Every day, Watch This offers staff recommendations inspired by the week’s new releases or premieres. This week: The spirits are back in a remake of Poltergeist, the 1982 horror classic produced (and some say ghost-directed) by Steven Spielberg. And so we’re recommending some of our favorite “Spielberg imitations,” some involving the blockbuster maestro himself.

Arachnophobia (1990)

Of all the official and unofficial disciples Steven Spielberg has inspired over the years, Frank Marshall was arguably the most qualified to mimic the master’s moves. After all, he cofounded Amblin, the studio that released many of Spielberg’s most iconic pictures, and served as executive producer on several of those movies, including the Indiana Jones series. And yet Marshall’s career as a director never quite took off, despite the fact that his first film, the creepy-crawly crowdpleaser Arachnophobia, suggested a talent for the kind of bright, brisk genre entertainment that made his regular collaborator the most commercially successful filmmaker in the world. At the very least, Marshall could have done well with some of the blockbuster gigs scored by fellow Spielberg protégé Joe Johnston.

Billed as a “thrill-omedy,” mostly because the marketing team wasn’t sure whether to play up its horror or comedy elements, Arachnophobia is a fun, self-aware throwback to the small-town creature features of the 1950s. Shortly after moving his family to a sleepy California community, Dr.
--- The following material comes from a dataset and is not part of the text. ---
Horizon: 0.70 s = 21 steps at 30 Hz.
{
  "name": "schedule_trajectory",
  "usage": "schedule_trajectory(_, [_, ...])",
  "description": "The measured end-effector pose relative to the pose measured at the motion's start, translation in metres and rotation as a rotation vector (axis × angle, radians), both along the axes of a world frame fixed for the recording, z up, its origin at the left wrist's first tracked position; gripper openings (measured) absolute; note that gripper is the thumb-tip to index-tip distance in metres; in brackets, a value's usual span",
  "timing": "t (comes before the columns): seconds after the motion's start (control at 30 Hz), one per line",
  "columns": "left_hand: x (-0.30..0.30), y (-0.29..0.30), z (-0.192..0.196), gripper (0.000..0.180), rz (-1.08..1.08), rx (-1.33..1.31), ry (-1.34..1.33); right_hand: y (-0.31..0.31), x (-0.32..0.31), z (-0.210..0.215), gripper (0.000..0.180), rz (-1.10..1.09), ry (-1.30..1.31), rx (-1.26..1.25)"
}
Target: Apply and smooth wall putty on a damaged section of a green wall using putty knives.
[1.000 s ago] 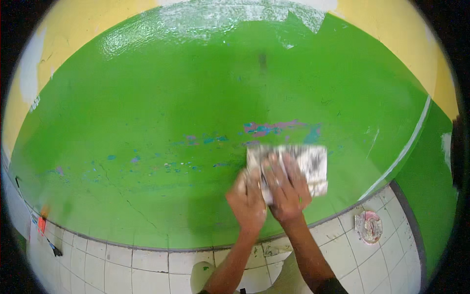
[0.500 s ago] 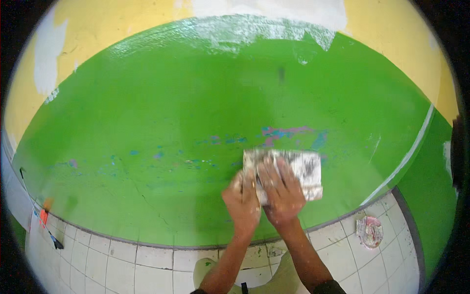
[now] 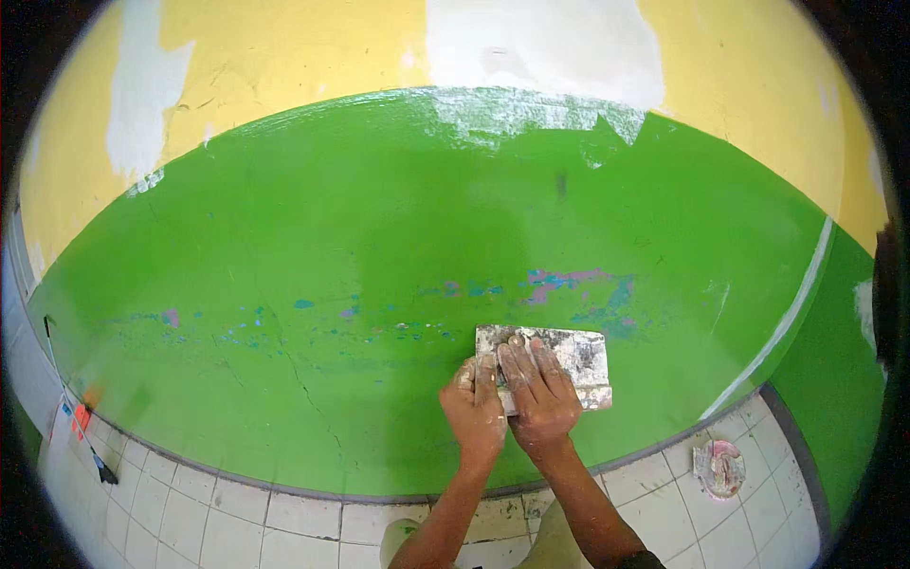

Ross Jennings (a young Jeff Daniels) begins investigating a rash of sudden, inexplicable deaths. The culprit: a new species of Venezuelan arachnid that’s mated with a common house spider, creating an army of tiny, super-poisonous offspring. As in Gremlins—another Spielbergian horror hit that would have made a fine addition to this Watch This series—there’s a black-comic pleasure in seeing death and chaos creep its way into a setting so archetypically cozy and wholesome. (In a nice twist on urban-to-rural cliché, it’s the interloper, the big-city doctor, who teaches these country folk a thing or two.)

Jaws is the other obvious touchstone, what with Jennings fighting local authority—namely, the stubborn old town doctor, who won’t sign off on autopsies—to protect the citizens from a rampaging animal threat. The film even completes the Amity Beach trifecta by teaming Daniels’ Chief Brody surrogate with a Hooper-like scientist (Julian Sands) and a Quintian exterminator (John Goodman). But whereas Spielberg’s shark was frightening in its sheer enormity, Arachnophobia generates suspense through opposite means; many of the movie’s set pieces revolve around a menace so tiny that characters fail to notice it, blithely moving their feet in and out of the spiders’ range. (“We gonna need a different way out of here,” someone says, in a clever reworking of the most famous line in Jaws.) Were Spielberg himself directing as well as producing, the movie might have provoked more than a mild case of the willies. On the other hand, those afflicted with the titular anxiety will spend the week after studying every shadow on their bedroom wall.

Availability: Arachnophobia is available on Blu-ray and DVD from Netflix or possibly your local video store/library. It can also be rented or purchased from the major digital services.